For a ‘huge’ memory (e.g. all of Wikipedia) the function H could be designed or trained to store memories by entity or topic. If memory becomes too full, a ‘forgetting’ function could also be implemented, but the authors had not yet explored this at the time the paper was written.

  • O Reads from memory and performs inference to deduce the set of relevant memories needed to perform a good response.
  • R would produce the actual wording of the question answer based on the memories found by O. For example, R could be an RNN conditioned on the output of O.

When the components I,G,O, & R are neural networks, the authors describe the resulting system as a Memory Neural Network (MemNN). They build a MemNN for QA (question answering) problems and compare it to RNNs (Recurrent Neural Network) and LSTMs (Long Short Term Memory RNNs) and find that it gives superior performance.

The most basic version of their MemNN works as follows. I is given a sentence at a time, and G simply stores the sentence in the next available memory slot (i.e., we assume there are more memory slots than sentences). All of the hard work is done in the O and R components. O is used to find up to k supporting memories. The first memory is found by scoring the match between the input sentence and each sentence in memory, and returning the one with the highest score. For k > 1, the n_th memory (1 < n ≤ k) is found by comparing both the original input sentence and all of the n-1 supporting memories found so far against the sentences in memory. The sentence with the highest matching score is returned. The output of O is a list of sentences containing the original input sentence and the _k supporting sentences it has found . The simplest version of R can simply return the first supporting sentence, a more sophisticated version might use an RNN to perform sentence generation. A compromise is to limit textual responses to be a single word using a scoring function over all of the words in the dictionary and the sentences produced by O.

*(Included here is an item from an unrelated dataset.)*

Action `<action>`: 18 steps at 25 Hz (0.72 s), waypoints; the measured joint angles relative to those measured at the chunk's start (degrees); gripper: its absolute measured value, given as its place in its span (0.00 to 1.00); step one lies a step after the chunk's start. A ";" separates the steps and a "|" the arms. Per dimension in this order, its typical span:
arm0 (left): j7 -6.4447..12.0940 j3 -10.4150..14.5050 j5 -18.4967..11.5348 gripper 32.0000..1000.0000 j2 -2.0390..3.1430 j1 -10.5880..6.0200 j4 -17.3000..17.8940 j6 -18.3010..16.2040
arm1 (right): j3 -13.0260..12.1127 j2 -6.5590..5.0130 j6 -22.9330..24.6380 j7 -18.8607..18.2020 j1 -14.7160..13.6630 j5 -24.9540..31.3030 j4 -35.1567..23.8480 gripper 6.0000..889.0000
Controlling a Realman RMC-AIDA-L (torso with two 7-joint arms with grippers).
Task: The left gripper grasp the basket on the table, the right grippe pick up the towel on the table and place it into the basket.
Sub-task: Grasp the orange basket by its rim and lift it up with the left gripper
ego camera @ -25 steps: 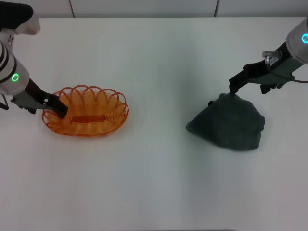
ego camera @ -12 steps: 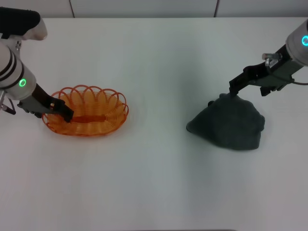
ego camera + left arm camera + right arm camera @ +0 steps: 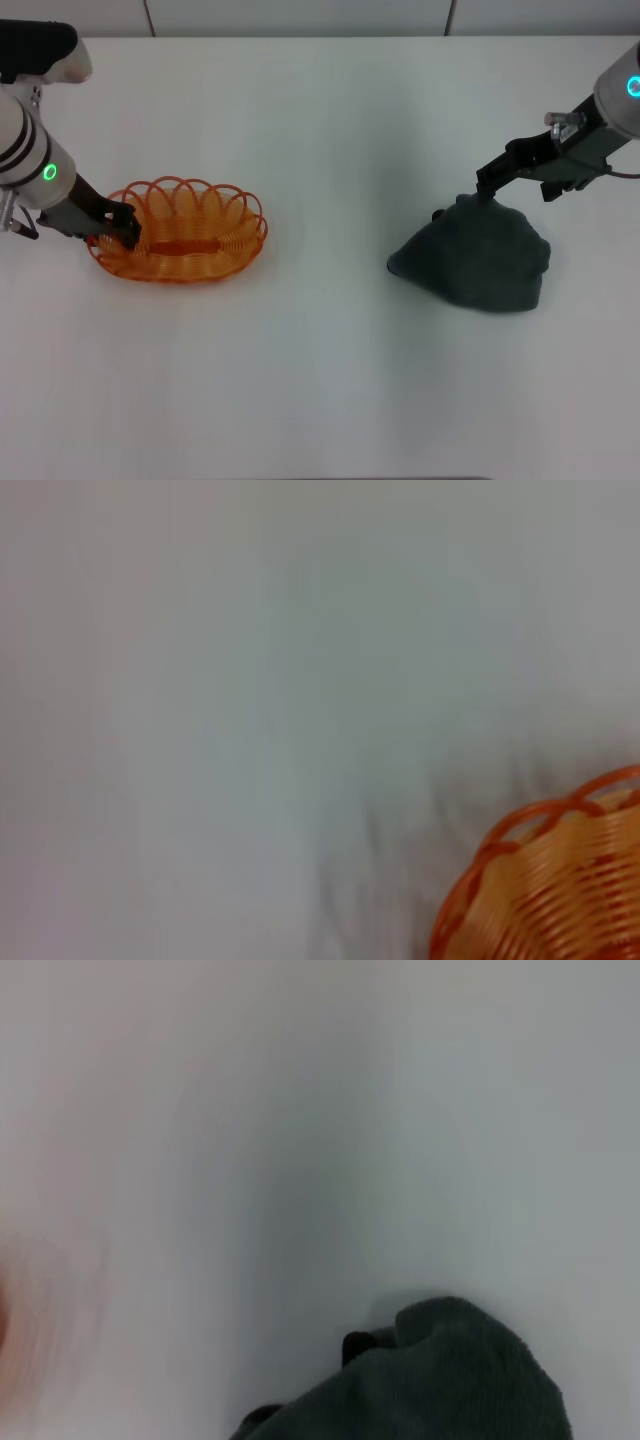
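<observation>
White tabletop [image 3: 320, 380]. Left gripper [image 3: 126, 226] at orange wire basket [image 3: 185, 243] rim, closure unclear. Right gripper [image 3: 487, 189] touching dark towel [image 3: 475, 262] peak, grip unclear. Risk: shallow pinch, towel slipping.

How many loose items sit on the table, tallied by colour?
Orange: 1, the basket
Dark grey-green: 1, the towel
Total: 2, both resting on the table
</observation>
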 joint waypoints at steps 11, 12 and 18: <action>1.88 -3.76 -0.32 0.31 0.10 0.43 0.15 0.01 | 0.78 0.00 0.00 -0.02 -0.06 0.00 0.00 0.94; 2.10 -3.76 -0.33 0.26 0.10 0.43 0.15 -0.03 | 0.88 0.00 0.00 -0.04 -0.12 0.00 0.00 0.94; 2.71 -3.78 -0.40 0.16 -0.01 0.39 0.31 -0.34 | 0.86 0.00 -0.04 -0.07 -0.27 0.00 0.00 0.94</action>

When the input to I is a stream of words, not already segmented as statements and questions, then a (to be learned) segmentation function is added. When it indicates it has found a segment, that sequence is written to memory and the process proceeds as above. With a lot of memories, scoring each one every time in O becomes prohibitively expensive. To address this the authors consider two schemes to reduce the number of sentences to be compared by putting sentences into buckets and only comparing an input sentence to memories in the same buckets: (i) hashing words and putting a sentence into all buckets corresponding to its words, and (ii) clustered word embeddings using K-means to cluster word vectors.

We can extend our model to take into account when a memory slot was written to. This is not important when answering questions about fixed facts (“What is the capital of France?”) but is important when answering questions about a story…

The authors had most success learning a model with an output scoring function based on triples (x,y,y’) and three new feature variables that can take on the values 0 and 1, and represent whether x is older than y, x is older than y’, and y is older than y’ respectively.

Even for humans who have read a lot of text, new words are continuously introduced. For example, the first time the word “Boromir” appears in Lord of The Rings (Tolkien, 1954). How should a machine learning model deal with this? Ideally it should work having seen only one example… for each word we see, we store a bag of words it has co-occurred with, one bag for the left context, and one for the right. Any unknown word can be represented with such features. Hence, we increase our feature representation D from 3|W| to 5|W| to model these contexts (|W| features for each bag). Our model learns to deal with new words during training using a kind of “dropout” technique: d% of the time we pretend we have not seen a word before, and hence do not have a n-dimensional embedding for that word, and represent it with the context instead.